5. Untitled John Mulaney Sitcom, NBC
Starring: John Mulaney, Nasim Pedrad, Martin Short
From: John Mulaney, and executive producer Lorne Michaels
Purely based on the pilot script, this show has a long way to go. But oh Lord, the potential — I want to believe. Mulaney stars as pretty much himself: a comedy writer who decides to quit drinking and doing drugs and pull his life together, no matter what his goofy, unsober roommates think. Mulaney is one of the best young stand-ups out there, and there's so much room for the show to become something fun.
6. Boomerang, Fox
Starring: Felicity Huffman, Anthony LaPaglia
From: Davey Holmes, executive producer John Wells
Huffman and LaPaglia play the parents of two adults and one high-school-aged child; everyone except the youngest daughter is involved in the family business of being government assassins. It's kind of fun! It's like if The Americans decided to be bright and fun instead of super serious and sort of depressing.
7. Trophy Wife, ABC
Starring: Malin Akerman, Bradley Whitford, Marcia Gay Harden
From: Emily Halpern and Sarah Haskins
Everyone wants to be Modern Family, and frankly it'd be nice if shows set their sights a little higher. Trophy manages to be a little more acerbic without being straight-up mean. Akerman stars as a party girl who marries a substantially older guy (Whitford), who has three children by two ex-wives. She tries to be a stepmom, a wife, and more of a grown-up while still trying to be herself. It's not the newest story in the world, but of all the "aaargh, child-rearing!" shows I read this season (and it was a lot), this was by far the funniest and most humane.
8. The Ordained, CBS
Starring: Hope Davis, Same Neill, Audra McDonald
From: No one famous
Tommy (Boardwalk Empire's Charlie Cox) was a priest. Now he's a lawyer. And he'll always be part of New York's Kennedy-esque Riley family: His dad (Neill) is the former governor, and his sister (Davis) is the mayor. It's a lawyer show in the vein of The Good Wife — yes, there's a case-a-week or whatever, but there's an overarching mystery and backstory that really work.

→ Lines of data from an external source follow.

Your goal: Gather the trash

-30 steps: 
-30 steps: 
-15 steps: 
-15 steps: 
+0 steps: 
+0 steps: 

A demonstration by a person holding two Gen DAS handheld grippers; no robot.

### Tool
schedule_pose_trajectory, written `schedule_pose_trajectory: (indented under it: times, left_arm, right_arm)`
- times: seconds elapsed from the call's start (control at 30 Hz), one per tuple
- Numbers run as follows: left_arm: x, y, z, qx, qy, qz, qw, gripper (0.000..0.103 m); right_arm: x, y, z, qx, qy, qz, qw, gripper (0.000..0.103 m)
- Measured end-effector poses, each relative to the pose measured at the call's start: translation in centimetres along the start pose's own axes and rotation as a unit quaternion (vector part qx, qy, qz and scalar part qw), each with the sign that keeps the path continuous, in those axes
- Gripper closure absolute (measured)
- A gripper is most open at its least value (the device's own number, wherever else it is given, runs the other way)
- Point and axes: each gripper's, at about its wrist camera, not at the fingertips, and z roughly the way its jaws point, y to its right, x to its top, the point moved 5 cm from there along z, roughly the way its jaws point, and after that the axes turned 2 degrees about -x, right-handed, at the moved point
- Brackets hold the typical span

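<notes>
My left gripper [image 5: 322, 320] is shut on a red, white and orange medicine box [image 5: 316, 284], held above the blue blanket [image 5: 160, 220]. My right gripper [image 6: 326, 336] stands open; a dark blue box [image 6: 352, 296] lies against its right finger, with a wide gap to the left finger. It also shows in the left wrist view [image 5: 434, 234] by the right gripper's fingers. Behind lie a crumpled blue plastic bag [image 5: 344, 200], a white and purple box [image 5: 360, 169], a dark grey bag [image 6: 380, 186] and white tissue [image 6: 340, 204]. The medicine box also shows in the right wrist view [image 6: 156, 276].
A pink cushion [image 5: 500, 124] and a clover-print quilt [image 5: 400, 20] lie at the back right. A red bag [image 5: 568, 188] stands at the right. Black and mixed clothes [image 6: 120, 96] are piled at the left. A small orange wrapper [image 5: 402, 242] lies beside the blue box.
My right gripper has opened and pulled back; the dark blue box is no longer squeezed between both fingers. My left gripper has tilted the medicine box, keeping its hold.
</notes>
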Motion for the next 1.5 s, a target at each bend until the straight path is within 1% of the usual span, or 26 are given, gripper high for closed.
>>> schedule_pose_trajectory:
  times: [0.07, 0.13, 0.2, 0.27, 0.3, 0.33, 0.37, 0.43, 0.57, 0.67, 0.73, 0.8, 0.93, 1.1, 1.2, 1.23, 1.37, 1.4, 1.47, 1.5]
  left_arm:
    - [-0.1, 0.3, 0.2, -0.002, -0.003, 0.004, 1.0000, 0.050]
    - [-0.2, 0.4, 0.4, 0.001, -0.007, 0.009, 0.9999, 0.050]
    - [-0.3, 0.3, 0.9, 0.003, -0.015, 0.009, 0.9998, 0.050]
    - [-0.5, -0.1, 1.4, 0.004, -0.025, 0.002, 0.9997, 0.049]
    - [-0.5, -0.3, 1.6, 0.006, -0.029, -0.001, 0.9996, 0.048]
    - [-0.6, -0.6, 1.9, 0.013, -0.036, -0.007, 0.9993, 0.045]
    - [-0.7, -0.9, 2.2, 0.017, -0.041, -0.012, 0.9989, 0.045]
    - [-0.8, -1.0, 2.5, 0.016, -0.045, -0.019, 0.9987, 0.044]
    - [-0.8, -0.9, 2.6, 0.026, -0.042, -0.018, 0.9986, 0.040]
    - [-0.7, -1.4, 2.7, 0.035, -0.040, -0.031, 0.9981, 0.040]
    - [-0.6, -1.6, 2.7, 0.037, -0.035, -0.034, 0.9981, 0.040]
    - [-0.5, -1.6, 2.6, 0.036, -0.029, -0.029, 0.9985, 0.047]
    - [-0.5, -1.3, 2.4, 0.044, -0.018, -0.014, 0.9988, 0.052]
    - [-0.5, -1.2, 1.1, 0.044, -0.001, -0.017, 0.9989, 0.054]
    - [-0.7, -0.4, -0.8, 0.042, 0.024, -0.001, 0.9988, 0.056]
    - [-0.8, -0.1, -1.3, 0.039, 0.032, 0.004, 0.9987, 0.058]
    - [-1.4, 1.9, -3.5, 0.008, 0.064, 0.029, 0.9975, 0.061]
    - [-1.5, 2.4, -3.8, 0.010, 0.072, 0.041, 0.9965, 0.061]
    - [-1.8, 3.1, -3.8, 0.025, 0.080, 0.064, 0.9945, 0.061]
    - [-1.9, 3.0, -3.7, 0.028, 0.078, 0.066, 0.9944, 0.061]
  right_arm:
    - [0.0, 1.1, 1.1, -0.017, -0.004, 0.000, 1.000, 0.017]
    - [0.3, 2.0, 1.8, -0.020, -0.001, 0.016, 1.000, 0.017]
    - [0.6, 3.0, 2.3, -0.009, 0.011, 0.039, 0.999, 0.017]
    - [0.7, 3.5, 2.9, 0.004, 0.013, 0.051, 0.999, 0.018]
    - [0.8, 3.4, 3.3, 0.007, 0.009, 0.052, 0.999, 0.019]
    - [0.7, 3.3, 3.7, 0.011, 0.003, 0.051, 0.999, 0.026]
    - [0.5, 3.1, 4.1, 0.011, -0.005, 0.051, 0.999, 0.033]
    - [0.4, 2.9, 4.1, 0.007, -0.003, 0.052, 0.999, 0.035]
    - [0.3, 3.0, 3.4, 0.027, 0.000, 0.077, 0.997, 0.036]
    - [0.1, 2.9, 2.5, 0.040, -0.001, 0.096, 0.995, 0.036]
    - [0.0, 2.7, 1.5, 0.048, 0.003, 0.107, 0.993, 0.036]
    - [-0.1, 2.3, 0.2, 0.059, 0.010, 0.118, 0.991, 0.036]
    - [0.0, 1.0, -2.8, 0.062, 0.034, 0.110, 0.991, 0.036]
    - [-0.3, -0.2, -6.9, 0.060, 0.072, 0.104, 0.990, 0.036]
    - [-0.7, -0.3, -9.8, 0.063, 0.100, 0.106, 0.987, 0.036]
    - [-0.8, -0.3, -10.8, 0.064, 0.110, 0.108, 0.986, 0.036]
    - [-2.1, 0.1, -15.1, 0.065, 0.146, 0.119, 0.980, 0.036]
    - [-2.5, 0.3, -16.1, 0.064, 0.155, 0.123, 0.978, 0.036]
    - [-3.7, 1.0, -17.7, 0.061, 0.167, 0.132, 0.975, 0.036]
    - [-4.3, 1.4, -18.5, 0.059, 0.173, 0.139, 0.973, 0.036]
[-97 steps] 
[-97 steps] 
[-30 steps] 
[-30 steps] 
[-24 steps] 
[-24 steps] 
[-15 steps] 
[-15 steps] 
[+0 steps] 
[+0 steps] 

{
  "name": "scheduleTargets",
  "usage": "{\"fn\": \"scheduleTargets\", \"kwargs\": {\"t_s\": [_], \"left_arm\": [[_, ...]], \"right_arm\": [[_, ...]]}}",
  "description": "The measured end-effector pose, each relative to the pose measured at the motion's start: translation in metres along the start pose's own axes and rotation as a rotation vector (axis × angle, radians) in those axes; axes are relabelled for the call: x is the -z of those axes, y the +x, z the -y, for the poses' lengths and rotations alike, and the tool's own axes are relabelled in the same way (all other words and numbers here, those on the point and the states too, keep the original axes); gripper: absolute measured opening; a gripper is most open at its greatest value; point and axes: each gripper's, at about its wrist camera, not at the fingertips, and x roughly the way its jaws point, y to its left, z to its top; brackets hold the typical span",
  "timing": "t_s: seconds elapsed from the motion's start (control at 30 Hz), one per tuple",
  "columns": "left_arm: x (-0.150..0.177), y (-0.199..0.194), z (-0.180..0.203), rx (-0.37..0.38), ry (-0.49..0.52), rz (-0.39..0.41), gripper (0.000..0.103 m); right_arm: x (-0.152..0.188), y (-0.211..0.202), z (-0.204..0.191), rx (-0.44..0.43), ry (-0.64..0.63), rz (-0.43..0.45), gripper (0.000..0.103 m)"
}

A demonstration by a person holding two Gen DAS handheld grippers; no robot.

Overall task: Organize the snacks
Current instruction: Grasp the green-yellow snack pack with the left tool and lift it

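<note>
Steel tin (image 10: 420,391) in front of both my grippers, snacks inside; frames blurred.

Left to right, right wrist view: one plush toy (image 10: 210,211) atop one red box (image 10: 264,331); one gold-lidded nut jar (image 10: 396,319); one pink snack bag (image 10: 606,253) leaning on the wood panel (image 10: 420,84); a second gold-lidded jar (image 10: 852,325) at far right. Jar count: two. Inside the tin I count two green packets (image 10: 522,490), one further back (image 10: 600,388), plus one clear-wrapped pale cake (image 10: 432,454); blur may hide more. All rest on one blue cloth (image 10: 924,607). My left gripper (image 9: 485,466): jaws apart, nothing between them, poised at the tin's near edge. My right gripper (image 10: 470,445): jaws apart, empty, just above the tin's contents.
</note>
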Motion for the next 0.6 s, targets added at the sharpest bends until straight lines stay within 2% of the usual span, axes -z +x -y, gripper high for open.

9. Untitled Dan Goor/Mike Schur Comedy, Fox
Starring: Andy Samberg, Andre Braugher, Terry Crews
From: Dan Goor and Mike Schur
Parks and Recreation's Goor and Schur wrote a cop sitcom that stars Andy Samberg and Andre Braugher. A hundred times yes.
10. Big Thunder, ABC
Starring: No one famous yet
From: The ride at Disney World
Okay, Big Thunder is dumb. Duuuumb dumb dumb dumb dumb. But … compellingly so. It's set in the late 1800s, and a family of New Yorkers — doctor dad, loving mom, sulky teen daughter, asthmatic young son — moves to a mining town that turns out to be haunted/cursed by some kind of mountain spirit. The show needs to be on mega-high alert that its portrayal of Apache people not veer into exhausting, dehumanizing clichés, but as long as it avoids that, there's no reason Big Thunder couldn't work as a lead-out for the cheesecake Once Upon a Time.